De acordo com o médico e diretor técnico do Hospital São Benedito, Huark Correia, as acusações da enfermeira não procedem. O médico esclarece que quanto à falta de limpeza do local, pode ter acontecido foi na troca de empresa dos serviços terceirizados, mas que isso não deve ter passado de um dia.
Em relação às bolsas de sangue, o tratamento dado a elas é adequado. O diretor explica que como o serviço não é terceirizado, eles recebem bolsas de sangue direto do Hemocentro de Mato Grosso e do Pronto Socorro. “Nós não temos obrigação de unidade transfusional no hospital. Os hemoderivados são buscados na hora, e transportados nestas caixas de isopor – que são adequadas”, explica.
Ainda segundo Huark, não há falta de plantonista no hospital. “Nós temos um médico plantonista, mais um anestesista em plantão presencial e todas as equipes cirúrgicas, por força de contrato, uma vez acionadas, em 15 minutos devem mandar alguém para o hospital. É bom lembrar que somos um hospital de atendimento eletivo, e não um hospital de urgência e emergência”, expõe.

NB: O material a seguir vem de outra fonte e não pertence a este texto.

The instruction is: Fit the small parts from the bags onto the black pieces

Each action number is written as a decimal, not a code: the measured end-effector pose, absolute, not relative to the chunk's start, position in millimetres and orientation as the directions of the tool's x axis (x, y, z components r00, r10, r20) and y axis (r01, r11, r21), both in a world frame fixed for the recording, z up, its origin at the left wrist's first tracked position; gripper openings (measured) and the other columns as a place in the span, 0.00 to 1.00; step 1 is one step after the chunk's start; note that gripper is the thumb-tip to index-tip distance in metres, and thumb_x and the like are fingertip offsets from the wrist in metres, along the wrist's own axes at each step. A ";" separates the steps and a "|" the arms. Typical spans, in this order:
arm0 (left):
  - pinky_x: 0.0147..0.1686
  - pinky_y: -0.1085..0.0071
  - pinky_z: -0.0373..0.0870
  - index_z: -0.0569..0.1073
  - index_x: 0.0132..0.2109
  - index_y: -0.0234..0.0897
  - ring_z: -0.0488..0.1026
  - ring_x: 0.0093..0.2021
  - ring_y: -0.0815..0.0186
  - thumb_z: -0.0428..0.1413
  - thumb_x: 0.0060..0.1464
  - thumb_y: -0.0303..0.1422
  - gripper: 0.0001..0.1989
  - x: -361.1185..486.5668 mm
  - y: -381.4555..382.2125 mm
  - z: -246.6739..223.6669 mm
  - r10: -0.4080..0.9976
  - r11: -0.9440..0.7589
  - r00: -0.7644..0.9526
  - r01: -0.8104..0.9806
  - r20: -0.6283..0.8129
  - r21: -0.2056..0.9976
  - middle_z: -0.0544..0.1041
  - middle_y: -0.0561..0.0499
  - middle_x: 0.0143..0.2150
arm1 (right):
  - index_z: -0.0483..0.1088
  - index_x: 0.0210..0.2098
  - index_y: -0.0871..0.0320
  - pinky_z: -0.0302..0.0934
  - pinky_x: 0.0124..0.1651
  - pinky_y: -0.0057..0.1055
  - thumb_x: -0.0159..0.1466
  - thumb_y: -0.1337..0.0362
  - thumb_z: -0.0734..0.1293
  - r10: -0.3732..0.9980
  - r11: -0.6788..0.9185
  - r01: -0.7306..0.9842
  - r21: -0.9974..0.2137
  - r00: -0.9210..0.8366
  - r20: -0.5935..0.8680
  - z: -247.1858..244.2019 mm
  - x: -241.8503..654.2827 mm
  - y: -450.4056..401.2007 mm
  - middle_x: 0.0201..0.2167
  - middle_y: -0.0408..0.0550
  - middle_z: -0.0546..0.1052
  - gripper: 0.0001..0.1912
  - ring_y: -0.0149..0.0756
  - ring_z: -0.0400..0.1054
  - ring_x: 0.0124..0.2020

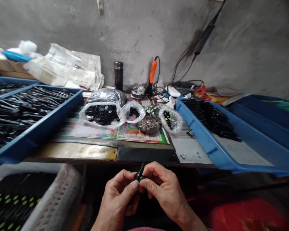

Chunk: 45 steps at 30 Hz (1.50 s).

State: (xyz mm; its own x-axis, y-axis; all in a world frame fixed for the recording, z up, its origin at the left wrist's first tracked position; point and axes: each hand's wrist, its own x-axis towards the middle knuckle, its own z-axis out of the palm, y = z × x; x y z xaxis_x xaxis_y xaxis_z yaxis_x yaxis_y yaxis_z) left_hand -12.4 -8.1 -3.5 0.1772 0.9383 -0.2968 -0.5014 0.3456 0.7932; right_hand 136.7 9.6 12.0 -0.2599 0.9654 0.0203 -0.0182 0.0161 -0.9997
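In front of the table edge, both hands meet around a small black plastic part (140, 175) with a thin stem pointing up. My left hand (120, 191) pinches it between thumb and forefinger. From the other side, my right hand (164, 186) pinches the same part, its fingers curled and partly hidden. On the table beyond lie a clear bag of black round pieces (102, 115), a smaller bag of dark pieces (135, 113), and a round dish (154, 129) of small metal screws. Right of the dish is a bag of black and yellow-green pieces (170, 119).
A blue tray (50, 120) of long black parts stands at left, another blue tray (204, 141) at right. Behind are a black cylinder (118, 75), an orange-handled tool (153, 72) and cables. Below left is a white basket (54, 199); a red object (248, 213) sits lower right.
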 end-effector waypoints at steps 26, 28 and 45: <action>0.13 0.82 0.53 0.74 0.33 0.33 0.59 0.14 0.79 0.70 0.44 0.42 0.18 -21.7 -5.7 -14.3 0.931 0.359 0.238 -0.459 -0.277 0.813 0.75 0.53 0.23 | 0.61 0.35 0.57 0.59 0.18 0.17 0.56 0.62 0.78 0.935 -0.164 -0.199 -0.966 -0.343 -0.088 -0.8 138.3 18.3 0.24 0.37 0.73 0.21 0.24 0.64 0.17; 0.13 0.82 0.53 0.74 0.32 0.33 0.59 0.14 0.79 0.70 0.43 0.42 0.19 -23.9 -4.3 -12.7 0.931 0.358 0.238 -0.440 -0.277 0.824 0.75 0.53 0.22 | 0.60 0.36 0.56 0.60 0.18 0.17 0.55 0.63 0.78 0.936 -0.158 -0.178 -0.971 -0.341 -0.090 0.6 139.2 18.3 0.25 0.36 0.73 0.21 0.24 0.65 0.18; 0.18 0.80 0.53 0.77 0.35 0.32 0.56 0.20 0.75 0.64 0.52 0.41 0.14 -30.4 -6.3 -17.0 0.978 0.144 0.164 -0.107 -0.125 0.984 0.64 0.57 0.21 | 0.62 0.35 0.55 0.59 0.23 0.19 0.52 0.74 0.75 0.928 0.003 0.154 -0.988 -0.368 -0.055 11.1 149.9 33.3 0.23 0.32 0.70 0.19 0.25 0.62 0.21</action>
State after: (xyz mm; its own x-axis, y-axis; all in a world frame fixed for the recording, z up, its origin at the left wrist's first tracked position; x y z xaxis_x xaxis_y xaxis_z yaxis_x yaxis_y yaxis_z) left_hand -30.4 -6.3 -17.0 0.1645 0.9785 -0.1248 -0.1075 0.1435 0.9838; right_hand 149.9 33.3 11.1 -0.3680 0.9282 -0.0549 0.1544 0.0028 -0.9880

A enfermeira ainda denuncia a falta de demanda sobre um lugar de repouso que lá não existe. “Nenhum dos hospitais de ponta no Brasil tem esse lugar de repouso dos enfermeiros. A lei manda, em um plantão de 12h, ter duas horas de descanso, não para dormir. Apesar disso, nós temos um local de descanso, que não é definitivo, por entendermos que alguns profissionais trabalham em regime de escala e merecem um local para descanso, mas não é obrigatório”.
No Hospital São Benedito já foram realizadas 1900 cirurgias, em sete meses de funcionamento. A média do custeio mensal da unidade é de R$ 3,2 milhões. Que pode vir a aumentar, já que o primeiro andar – destinado a cirurgias cardíacas, deve ser inaugurado no mês de abril.
UMA LUZ NO FIM DO TÚNEL
Considerada a obra mais importante dos últimos 30 anos para a saúde de Cuiabá e do Estado, o novo Pronto Socorro de Cuiabá está em fase de construção. A unidade promete desafogar o atendimento da saúde pública. Para isso, contará com três grandes setores, 315 leitos, sendo 40 para Unidades de Terapia Intensiva (UTI), um Centro de Diagnósticos e um Centro Ambulatorial.

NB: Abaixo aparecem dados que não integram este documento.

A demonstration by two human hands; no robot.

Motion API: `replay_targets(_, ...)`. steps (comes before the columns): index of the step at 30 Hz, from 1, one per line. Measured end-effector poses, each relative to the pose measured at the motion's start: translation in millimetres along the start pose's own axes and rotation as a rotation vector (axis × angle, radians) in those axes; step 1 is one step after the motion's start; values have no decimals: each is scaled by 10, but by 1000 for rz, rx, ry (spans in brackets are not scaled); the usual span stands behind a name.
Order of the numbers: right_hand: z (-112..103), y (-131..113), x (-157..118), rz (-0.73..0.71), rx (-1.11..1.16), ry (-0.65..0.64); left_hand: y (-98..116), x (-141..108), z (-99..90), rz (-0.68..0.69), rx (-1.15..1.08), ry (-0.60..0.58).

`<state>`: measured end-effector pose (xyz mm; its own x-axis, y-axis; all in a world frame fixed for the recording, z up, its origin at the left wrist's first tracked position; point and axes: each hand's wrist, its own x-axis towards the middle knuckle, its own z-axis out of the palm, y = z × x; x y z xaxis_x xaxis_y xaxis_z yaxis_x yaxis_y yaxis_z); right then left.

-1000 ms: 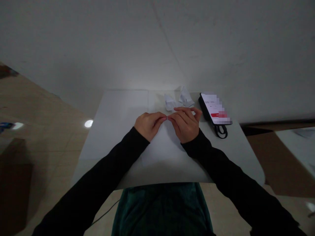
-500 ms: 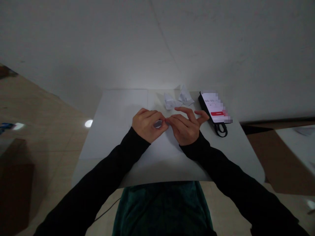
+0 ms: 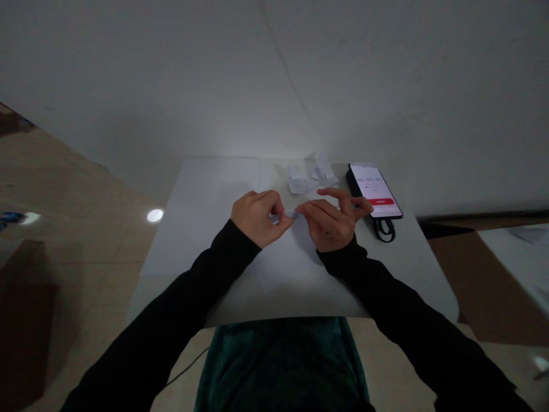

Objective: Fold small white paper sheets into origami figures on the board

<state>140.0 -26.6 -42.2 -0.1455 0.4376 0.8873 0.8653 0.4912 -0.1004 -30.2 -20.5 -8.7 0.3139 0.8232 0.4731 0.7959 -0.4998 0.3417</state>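
Over the middle of the white table, my left hand (image 3: 258, 217) is closed, thumb and fingers pinching a small piece of white paper (image 3: 290, 213). My right hand (image 3: 332, 220) pinches the other end of that piece between thumb and index finger, its remaining fingers lifted and spread. Much of the paper is hidden by my fingers, so its exact shape cannot be made out. Just beyond my hands lie two folded white paper pieces (image 3: 300, 179), close together. White paper sheets (image 3: 197, 212) lie flat on the left part of the table and under my hands.
A phone (image 3: 375, 189) with a lit timer screen leans on a black holder with a looped strap (image 3: 385, 230) at the back right. A wall (image 3: 240, 80) rises behind the table (image 3: 412, 274). Another white surface (image 3: 523, 252) stands farther right.
My right hand has shifted slightly right, away from my left, so a strip of paper now shows between the fingertips. The view has tilted slightly.
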Motion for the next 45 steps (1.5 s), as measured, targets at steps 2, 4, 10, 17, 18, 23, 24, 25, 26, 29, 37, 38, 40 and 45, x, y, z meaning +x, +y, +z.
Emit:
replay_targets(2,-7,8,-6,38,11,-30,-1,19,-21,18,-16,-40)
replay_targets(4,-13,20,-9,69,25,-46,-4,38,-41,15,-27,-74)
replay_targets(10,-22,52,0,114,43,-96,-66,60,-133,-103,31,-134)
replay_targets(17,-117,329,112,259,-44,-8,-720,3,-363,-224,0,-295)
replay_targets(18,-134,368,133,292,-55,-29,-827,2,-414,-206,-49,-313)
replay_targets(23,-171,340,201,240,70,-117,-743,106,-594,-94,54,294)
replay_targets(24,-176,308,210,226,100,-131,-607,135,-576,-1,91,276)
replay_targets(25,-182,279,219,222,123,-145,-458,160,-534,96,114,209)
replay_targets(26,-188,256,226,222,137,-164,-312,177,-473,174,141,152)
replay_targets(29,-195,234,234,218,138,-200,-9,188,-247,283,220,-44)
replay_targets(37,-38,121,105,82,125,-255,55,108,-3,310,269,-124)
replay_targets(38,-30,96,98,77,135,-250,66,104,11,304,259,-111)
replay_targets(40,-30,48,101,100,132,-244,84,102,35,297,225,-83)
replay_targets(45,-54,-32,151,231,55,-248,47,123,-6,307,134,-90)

Enquanto a nova estrutura não vem, uma das medidas para redução da superlotação é a reforma do 3° andar do Hospital e Pronto-Socorro Municipal, fechado desde 2011. Com início em março de 2014, e com diversos atrasos, a previsão de inauguração é que seja em abril deste ano. O andar abrigará a Ala Pediátrica do hospital, com 10 leitos de UTI e 23 leitos de enfermaria.
OUTRO LADO
A Coordenadoria Administrativa do Pronto Socorro, por meio da assessoria de comunicação da Prefeitura de Cuiabá encaminhou nota esclarecendo os problemas apontados pelos médicos e pacientes e comprovadas pela reportagem do Circuito Mato Grosso.

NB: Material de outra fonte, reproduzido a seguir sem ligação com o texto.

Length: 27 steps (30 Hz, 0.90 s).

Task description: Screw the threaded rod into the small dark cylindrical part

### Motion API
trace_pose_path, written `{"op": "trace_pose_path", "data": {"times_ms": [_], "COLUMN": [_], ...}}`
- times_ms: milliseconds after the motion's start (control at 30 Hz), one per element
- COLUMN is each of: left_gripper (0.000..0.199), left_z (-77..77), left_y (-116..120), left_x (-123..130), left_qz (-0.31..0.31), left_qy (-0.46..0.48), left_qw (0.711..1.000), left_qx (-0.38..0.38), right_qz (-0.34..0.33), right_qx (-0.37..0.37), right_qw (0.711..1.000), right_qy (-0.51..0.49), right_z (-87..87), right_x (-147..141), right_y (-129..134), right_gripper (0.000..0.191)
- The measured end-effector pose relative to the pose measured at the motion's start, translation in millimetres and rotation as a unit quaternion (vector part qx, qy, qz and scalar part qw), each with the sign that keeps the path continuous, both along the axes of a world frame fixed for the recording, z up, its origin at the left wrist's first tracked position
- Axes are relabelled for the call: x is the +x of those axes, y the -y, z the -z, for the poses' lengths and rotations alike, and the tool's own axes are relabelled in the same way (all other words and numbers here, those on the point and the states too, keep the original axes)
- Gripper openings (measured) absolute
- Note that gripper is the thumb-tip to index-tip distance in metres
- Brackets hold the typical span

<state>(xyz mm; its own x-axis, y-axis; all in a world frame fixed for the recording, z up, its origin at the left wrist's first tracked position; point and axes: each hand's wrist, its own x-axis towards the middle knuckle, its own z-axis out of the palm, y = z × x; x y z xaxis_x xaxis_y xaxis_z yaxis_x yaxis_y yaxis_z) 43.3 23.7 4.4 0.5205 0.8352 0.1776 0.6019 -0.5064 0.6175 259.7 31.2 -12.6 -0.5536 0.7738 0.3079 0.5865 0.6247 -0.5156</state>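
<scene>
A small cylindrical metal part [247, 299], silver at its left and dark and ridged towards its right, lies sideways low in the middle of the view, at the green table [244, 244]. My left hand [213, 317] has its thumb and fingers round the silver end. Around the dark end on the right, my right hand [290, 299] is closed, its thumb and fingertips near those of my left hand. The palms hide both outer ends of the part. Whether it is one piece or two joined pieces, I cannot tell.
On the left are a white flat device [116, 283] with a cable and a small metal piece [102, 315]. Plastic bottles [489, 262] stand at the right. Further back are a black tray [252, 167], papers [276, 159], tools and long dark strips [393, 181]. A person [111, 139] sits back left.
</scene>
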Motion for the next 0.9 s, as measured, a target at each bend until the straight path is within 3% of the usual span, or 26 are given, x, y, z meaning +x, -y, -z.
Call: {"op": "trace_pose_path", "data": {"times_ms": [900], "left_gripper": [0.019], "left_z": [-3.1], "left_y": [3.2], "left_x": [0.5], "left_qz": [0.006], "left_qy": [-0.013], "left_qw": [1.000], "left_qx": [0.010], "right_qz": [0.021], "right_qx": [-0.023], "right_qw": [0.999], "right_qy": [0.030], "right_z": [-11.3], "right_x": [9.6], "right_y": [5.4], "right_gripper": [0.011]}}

Segundo a coordenadoria, a unidade possui um total de 271 leitos de ortopedia, Clínica cirúrgica, UTI, Infectologia, Sala Amarela Infantil, Sala Verde Infantil, Clínica Médica, CTQ, Sutura, Sala Vermelha e Leitos Extras. Dado que diverge do passado pelo médico, que consta 212.
Ainda foi esclarecido que a atual gestão do município, encabeçada pelo secretário de saúde do município, Ary Soares, e do Pronto-socorro “tem consciência de que para prestar assistência de qualidade é necessário o quadro completo de funcionários para atender a demanda. No momento, a administração da unidade aguarda o chamamento de aprovados no concursos público. Devido à alta demanda e superlotação constante do HPSMC, uma unidade porta aberta, que atende a todos, os acompanhantes auxiliam na realização de cuidados básicos, porém, cuidados complexos são restritos à equipe de saúde (médicos, enfermeiros, técnicos de enfermagem). Não há nenhum registro de reclamações por parte de acompanhantes, nesse sentido”.
E acrescenta que a estrutura de urgência e emergência do HPSMC passará em breve por reformas.